Stored dataset items
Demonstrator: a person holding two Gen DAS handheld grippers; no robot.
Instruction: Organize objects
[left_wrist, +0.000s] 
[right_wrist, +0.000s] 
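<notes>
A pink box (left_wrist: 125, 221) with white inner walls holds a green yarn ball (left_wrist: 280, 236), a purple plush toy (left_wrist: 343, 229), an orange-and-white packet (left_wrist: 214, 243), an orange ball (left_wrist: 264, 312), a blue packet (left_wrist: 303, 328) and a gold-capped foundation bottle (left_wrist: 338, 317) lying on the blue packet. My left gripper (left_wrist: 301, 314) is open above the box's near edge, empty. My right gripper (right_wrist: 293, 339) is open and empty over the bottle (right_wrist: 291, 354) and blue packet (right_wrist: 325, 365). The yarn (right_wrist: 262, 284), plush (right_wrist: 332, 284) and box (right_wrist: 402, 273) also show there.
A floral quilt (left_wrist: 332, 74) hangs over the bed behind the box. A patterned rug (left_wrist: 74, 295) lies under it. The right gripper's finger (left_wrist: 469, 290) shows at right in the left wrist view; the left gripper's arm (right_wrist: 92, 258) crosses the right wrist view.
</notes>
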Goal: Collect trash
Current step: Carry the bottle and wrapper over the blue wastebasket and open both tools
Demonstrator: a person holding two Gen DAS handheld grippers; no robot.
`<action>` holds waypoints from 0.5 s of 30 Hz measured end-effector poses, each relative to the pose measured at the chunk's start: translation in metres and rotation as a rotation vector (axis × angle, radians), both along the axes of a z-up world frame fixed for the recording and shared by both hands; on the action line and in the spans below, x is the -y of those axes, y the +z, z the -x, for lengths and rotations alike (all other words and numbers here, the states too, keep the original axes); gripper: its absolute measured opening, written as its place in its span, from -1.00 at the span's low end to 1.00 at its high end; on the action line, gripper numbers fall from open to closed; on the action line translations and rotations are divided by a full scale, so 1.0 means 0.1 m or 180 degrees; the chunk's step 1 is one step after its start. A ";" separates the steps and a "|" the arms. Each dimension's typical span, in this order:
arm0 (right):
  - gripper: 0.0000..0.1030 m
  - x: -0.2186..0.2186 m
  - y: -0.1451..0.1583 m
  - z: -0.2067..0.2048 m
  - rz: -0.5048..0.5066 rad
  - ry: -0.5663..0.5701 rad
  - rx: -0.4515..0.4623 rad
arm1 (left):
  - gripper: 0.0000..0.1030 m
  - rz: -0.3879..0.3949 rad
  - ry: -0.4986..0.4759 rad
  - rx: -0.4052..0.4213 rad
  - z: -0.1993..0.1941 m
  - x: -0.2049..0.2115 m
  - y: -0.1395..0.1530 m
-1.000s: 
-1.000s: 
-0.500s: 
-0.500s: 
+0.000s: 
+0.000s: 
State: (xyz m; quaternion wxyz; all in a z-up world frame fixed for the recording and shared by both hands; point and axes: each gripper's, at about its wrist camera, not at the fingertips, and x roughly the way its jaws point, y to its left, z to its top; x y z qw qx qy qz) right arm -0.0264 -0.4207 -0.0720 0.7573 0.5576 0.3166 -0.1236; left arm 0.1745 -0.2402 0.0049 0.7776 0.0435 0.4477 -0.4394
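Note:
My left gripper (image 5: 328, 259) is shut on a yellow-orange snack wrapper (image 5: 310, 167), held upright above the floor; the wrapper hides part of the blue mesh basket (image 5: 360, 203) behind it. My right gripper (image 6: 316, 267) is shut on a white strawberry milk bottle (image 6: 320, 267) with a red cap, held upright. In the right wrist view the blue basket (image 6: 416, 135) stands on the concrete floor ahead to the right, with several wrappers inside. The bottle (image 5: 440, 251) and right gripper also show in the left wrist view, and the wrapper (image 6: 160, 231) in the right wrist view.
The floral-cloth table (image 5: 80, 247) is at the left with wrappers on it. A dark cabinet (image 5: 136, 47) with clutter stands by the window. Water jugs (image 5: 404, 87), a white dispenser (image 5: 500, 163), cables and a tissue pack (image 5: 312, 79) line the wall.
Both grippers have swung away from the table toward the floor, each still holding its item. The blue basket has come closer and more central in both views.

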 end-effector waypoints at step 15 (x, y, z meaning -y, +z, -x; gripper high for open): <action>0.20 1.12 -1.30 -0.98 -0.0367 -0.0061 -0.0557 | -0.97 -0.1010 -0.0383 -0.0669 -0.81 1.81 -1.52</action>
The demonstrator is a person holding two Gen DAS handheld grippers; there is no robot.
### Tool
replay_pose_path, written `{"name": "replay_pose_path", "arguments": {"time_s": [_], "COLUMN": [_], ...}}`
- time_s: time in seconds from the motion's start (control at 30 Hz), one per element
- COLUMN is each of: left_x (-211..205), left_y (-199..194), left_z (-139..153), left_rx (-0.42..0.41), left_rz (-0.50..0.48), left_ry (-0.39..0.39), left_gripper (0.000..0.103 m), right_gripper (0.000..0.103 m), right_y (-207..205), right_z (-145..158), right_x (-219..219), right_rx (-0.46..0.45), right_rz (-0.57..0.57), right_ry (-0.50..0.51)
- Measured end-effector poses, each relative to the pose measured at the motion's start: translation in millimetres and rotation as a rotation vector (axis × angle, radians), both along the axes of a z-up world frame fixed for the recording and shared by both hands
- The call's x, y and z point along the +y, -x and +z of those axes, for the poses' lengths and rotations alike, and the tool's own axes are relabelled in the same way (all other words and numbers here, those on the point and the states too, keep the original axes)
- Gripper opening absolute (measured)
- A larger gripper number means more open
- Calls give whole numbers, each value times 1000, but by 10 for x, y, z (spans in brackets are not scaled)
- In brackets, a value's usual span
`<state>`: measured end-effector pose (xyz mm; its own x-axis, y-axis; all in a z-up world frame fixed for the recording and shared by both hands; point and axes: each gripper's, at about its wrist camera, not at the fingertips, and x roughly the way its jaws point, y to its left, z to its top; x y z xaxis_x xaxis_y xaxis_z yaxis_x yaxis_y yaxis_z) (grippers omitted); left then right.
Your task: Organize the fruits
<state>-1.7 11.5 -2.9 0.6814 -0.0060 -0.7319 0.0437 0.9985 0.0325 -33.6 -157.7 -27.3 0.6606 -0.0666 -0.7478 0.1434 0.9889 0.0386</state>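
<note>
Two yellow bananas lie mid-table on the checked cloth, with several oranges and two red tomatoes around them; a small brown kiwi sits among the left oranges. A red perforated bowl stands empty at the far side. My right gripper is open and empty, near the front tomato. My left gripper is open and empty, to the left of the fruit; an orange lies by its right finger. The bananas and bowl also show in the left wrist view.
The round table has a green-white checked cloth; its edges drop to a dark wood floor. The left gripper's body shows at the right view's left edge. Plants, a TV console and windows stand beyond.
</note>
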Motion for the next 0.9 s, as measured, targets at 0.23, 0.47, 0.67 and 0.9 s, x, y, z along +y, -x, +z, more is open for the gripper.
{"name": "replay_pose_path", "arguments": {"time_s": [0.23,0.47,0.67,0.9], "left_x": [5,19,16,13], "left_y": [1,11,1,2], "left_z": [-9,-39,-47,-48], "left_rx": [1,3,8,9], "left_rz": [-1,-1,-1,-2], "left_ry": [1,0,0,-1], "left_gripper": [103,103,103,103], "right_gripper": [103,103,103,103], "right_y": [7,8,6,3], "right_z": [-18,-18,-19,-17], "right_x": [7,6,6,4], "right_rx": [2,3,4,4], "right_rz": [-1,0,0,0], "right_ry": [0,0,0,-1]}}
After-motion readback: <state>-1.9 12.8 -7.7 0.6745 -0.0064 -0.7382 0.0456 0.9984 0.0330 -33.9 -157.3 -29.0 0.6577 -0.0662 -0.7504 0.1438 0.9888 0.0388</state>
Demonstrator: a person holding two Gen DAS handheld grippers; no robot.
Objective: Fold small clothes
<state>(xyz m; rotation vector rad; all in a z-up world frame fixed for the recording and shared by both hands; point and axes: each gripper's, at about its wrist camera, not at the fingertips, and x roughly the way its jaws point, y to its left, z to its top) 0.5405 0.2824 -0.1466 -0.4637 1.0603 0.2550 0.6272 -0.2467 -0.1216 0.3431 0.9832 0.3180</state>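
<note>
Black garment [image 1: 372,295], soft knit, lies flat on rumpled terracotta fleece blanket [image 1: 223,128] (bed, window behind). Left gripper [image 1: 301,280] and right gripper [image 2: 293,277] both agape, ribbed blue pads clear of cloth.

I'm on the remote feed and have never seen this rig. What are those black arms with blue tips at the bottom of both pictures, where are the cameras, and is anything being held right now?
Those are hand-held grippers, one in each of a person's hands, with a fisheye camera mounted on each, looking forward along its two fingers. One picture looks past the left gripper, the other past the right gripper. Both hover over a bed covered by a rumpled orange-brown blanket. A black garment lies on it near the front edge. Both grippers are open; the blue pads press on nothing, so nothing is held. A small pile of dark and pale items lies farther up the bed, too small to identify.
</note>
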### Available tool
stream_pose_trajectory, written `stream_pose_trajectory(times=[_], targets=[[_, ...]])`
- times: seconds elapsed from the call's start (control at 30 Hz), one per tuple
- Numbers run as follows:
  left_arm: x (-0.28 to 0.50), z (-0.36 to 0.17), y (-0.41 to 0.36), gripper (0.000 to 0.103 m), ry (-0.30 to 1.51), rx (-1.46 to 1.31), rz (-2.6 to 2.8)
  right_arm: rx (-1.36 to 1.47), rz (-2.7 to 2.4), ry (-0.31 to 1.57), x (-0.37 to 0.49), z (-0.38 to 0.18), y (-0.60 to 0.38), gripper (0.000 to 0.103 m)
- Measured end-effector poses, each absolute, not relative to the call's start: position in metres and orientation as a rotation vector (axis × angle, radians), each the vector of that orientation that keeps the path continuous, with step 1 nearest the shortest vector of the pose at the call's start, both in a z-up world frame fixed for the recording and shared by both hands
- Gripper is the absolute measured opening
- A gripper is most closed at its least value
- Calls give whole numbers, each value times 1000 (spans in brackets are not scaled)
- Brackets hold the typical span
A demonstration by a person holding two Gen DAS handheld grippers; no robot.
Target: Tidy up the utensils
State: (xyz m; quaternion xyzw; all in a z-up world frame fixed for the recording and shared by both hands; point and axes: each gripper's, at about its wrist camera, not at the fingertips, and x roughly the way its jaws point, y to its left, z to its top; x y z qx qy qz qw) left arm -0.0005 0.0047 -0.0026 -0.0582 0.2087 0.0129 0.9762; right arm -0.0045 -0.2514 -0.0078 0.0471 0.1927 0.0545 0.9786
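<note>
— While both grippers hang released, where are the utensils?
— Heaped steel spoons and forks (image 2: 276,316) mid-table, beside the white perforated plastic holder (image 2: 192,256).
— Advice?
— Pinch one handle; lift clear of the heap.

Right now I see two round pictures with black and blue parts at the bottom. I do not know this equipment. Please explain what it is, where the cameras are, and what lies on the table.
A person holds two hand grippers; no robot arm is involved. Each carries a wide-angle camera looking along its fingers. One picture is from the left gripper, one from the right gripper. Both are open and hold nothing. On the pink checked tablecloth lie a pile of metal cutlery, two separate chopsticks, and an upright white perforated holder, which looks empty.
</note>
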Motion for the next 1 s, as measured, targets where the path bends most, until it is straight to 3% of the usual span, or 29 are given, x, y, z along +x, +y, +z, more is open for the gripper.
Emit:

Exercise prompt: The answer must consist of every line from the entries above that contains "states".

Task solution:
`<action>` holds waypoints from 0.5 s of 30 Hz measured end-effector poses, each relative to the pose measured at the chunk's start: translation in metres and rotation as a rotation vector (axis × angle, radians), both along the axes of a z-up world frame fixed for the recording and shared by both hands; on the action line and in the spans below, x is the -y of those axes, y the +z, z the -x, for lengths and rotations alike (all other words and numbers here, the states too, keep the original axes); gripper: its absolute measured opening, written as its place in its span, from -1.00 at the span's low end to 1.00 at its high end; on the action line, gripper numbers fall from open to closed; on the action line translations and rotations are divided by a full scale, so 1.0 means 0.1 m or 180 degrees; the chunk's step 1 is one step after its start. A ";" separates the steps and a "|" the arms. Each dimension's typical span, in this order:
- The call's x, y and z point along the +y, -x and +z of those axes, for the poses' lengths and rotations alike, and the tool's own axes are relabelled in the same way (all other words and numbers here, those on the point and the states too, keep the original axes)

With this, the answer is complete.